Un amour d’autant plus possible par la mémoire et le souvenir: faire “le choix du poète”. “Ne regrettez pas, souvenez-vous”. Je ne serai compter le nombre de métaphores du mythe d’Orphée dans ce film. Une modernisation du mythe que l’on perçoit à trois niveaux: l’époque d’Orphée, celle de Marianne et la nôtre. Se retourner c’est se souvenir, c’est voir une dernière fois la silhouette d'Héloïse tel un portrait gravé à jamais dans la mémoire. Des portraits, il y en a pleins. Parce qu’il en faut plusieurs pour représenter les états d’âme d’un Être. “C’est comme ça que vous me voyez ?”, dira Héloïse: on nous présenta un portrait aussi froid que l’apparence de son sujet pour nous présenter par la suite une multitude de portraits: ceux d'Héloïse, de Marianne, de Sophie. Celui de femmes vivantes. Celles qui rient, celles qui pleurent, celles qui brûlent, celles qui se jettent à l’eau, celles qui se souviennent.
Un film en feu, miroir d'une collaboration amoureuse entre Céline, Adèle et le Cinéma; et d’une collaboration artistique d’un triangle d'actrices époustouflant.
Et surtout, une actrice: Adèle Haenel. Adèle et son interprétation subjectivement politique. C'est l'Avis d'Adèle (ça y est, j'ai fait le jeu de mot). L'avis d'Adèle retranscrit dans un film loin de “La Vie d'Adèle”(ou plus tôt "la Mort d'Adèle", dirais-je). Combien de fois cette horreur a été salué par le Cinéma croyant prôner des valeurs de tolérance et d’ouverture d'esprit ? Ô malheur, ce film de A.Kechiche ne fait que stigmatiser la communauté en sexualisant une romance féminine pour le regard des hommes où la femme n'est que Objet. Dans Portrait, le modèle est pour la peintre un Sujet de désire artiste tandis que la peintre est pour le modèle un Sujet d’admiration. Dans Portrait, la Femme est Sujet. "C'est un sentiment doux à vivre légalité" . Les deux Sujets sont muses aussi bien que les deux muses sont modèles l’une pour l’autre.
Et l’Art devient véritablement Collaboration.

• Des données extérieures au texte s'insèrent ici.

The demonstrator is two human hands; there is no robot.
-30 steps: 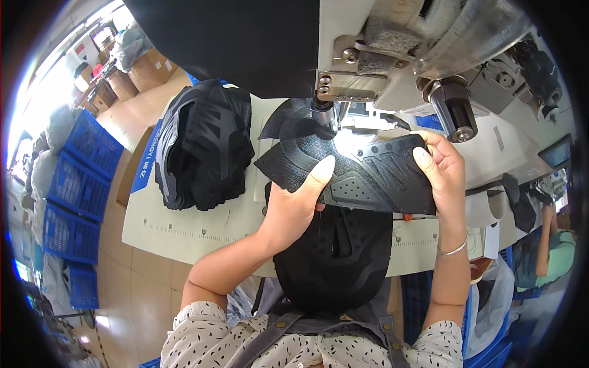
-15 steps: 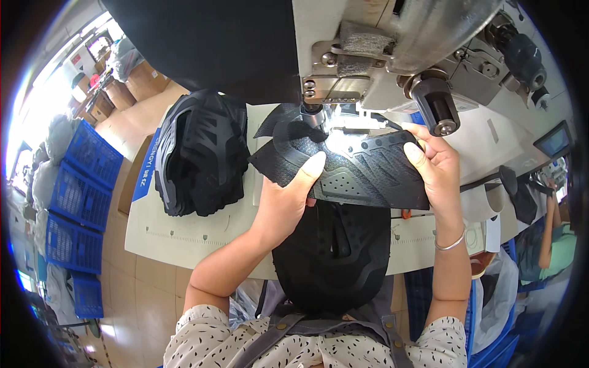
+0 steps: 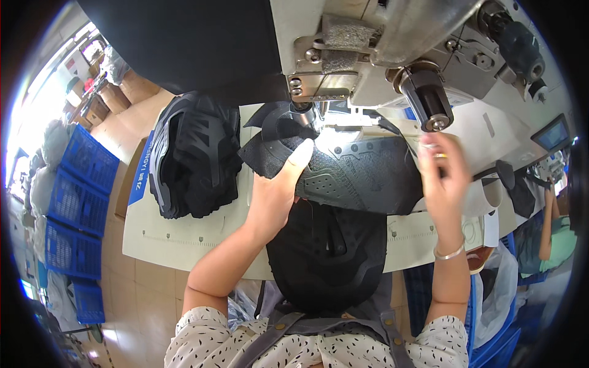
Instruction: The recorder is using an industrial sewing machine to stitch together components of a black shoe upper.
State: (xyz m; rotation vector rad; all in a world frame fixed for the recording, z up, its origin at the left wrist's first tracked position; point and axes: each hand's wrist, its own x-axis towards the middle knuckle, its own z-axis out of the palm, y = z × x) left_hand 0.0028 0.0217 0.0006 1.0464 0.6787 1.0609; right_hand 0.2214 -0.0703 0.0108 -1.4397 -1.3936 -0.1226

Ce film est un vrai spectacle vivant au cours duquel le spectateur regarde Héloïse à travers les yeux de Marianne qui va être regardée par Héloïse qui va nous regarder à son tour autant qu’elle regarde Marianne, le tout sous le regard artistique de la réalisatrice. Wow. Je n’ai jamais été autant impliqué dans un film que dans Portrait.
Un film à l’ambiance sonore vide de musique pour profiter pleinement du bruit des vagues et du vent allant crescendo en accord avec les tensions des images et de leur rythme. Un film que l’on regarde, que l’on écoute, qu’on saisit et que l’on ressent. L’impression d'être dans une autre dimension.

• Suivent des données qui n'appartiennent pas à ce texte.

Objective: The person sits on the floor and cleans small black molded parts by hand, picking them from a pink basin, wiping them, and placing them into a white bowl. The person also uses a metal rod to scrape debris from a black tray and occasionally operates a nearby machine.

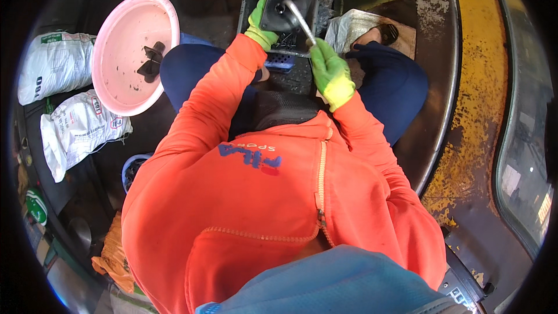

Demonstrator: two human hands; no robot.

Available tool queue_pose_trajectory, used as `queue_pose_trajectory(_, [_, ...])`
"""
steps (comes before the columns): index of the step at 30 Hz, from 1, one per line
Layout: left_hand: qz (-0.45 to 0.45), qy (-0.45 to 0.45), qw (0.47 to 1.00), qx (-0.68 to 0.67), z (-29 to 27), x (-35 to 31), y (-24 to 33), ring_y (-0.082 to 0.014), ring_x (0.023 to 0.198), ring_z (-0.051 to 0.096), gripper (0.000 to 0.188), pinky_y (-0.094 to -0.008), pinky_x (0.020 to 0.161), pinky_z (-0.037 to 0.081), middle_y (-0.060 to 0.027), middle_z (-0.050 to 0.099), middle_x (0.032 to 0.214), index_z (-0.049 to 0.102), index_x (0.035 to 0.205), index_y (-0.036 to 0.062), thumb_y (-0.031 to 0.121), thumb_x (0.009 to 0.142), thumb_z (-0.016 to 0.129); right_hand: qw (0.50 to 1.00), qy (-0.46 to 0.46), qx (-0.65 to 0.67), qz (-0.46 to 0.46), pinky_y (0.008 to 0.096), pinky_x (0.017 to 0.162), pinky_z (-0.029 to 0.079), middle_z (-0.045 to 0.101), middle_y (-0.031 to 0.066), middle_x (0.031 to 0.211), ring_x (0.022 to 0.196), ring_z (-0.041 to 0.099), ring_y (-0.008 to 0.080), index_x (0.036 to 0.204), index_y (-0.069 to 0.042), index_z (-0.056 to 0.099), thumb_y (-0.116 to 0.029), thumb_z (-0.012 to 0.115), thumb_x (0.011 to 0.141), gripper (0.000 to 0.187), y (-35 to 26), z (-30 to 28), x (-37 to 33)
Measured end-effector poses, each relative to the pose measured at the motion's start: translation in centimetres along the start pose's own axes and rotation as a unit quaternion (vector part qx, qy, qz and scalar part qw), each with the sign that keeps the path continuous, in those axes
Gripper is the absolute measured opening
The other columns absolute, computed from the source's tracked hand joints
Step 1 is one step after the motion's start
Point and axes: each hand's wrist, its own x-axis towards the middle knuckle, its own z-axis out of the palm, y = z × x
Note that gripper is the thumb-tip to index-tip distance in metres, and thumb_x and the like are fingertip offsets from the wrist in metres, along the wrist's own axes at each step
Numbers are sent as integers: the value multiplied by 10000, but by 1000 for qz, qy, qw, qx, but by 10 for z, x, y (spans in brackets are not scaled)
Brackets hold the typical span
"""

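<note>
A black square part (281, 18) is gripped at its left side by the left hand (260, 28) over a dark tray (248, 1); a bent metal rod (301, 22) is gripped by the right hand (331, 71), its tip held at the part's centre.

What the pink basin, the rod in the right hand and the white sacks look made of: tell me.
Pink basin: likely plastic, smooth with a faint sheen and rounded rim. Rod: probably metal, grey and bright along its bent shaft. White sacks: perhaps woven plastic, judging by the crinkled folds.
</note>
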Motion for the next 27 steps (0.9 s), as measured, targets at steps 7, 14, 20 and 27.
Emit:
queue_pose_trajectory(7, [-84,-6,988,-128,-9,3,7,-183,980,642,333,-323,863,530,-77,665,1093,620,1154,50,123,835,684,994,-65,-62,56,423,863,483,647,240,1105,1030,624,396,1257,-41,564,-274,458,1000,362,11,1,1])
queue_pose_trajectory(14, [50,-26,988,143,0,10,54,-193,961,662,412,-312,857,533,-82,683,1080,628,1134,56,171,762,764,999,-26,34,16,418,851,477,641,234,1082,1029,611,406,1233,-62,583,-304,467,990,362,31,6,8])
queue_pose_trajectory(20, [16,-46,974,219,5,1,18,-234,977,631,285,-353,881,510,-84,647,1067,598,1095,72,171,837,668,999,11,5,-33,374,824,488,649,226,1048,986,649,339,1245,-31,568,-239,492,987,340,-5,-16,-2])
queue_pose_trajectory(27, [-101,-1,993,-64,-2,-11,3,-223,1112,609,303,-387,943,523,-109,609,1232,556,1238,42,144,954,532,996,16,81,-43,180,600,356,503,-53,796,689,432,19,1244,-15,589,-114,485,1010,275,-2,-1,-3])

C'est le portrait d'un film en feu, un film parfait, aussi historique que moderne aux valeurs incandescentes.
Plus nous nous élevons et plus nous paraissons petits à ceux qui ne savent pas voler.
(phrase traduite du latin, issue de la BO du film: une citation inspirée de Nietch)
Et Big Up à Claire Mathon pour la photo et Hélène Delmaire pour la peinture.